### Directions
Check the material that follows and say how many lines include the string "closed", giving the number alone.

### Data section
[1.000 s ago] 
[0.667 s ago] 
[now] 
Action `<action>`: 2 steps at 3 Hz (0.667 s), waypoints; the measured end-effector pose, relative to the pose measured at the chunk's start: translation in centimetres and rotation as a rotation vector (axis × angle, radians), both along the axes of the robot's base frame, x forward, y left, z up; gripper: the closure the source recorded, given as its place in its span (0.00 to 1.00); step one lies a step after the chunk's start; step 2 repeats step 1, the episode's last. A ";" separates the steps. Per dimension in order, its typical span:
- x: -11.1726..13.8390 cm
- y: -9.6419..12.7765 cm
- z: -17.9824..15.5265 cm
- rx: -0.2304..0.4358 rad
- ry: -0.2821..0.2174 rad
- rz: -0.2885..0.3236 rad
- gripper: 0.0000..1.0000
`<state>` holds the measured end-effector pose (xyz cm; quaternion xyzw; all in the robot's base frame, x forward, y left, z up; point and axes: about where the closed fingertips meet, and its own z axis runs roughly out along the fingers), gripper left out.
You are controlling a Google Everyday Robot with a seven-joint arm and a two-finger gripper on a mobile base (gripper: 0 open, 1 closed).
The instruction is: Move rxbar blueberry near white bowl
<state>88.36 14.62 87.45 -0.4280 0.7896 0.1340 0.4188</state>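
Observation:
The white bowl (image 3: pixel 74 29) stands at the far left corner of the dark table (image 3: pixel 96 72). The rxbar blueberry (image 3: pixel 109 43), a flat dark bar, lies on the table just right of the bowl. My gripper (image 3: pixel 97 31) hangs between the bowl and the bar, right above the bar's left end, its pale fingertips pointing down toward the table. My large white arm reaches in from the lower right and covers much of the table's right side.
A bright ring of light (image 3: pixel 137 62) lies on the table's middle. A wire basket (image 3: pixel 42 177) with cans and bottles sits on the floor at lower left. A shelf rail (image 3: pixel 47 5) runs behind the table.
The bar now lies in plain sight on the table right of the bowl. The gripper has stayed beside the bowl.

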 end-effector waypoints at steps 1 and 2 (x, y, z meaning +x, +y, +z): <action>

### Answer area
2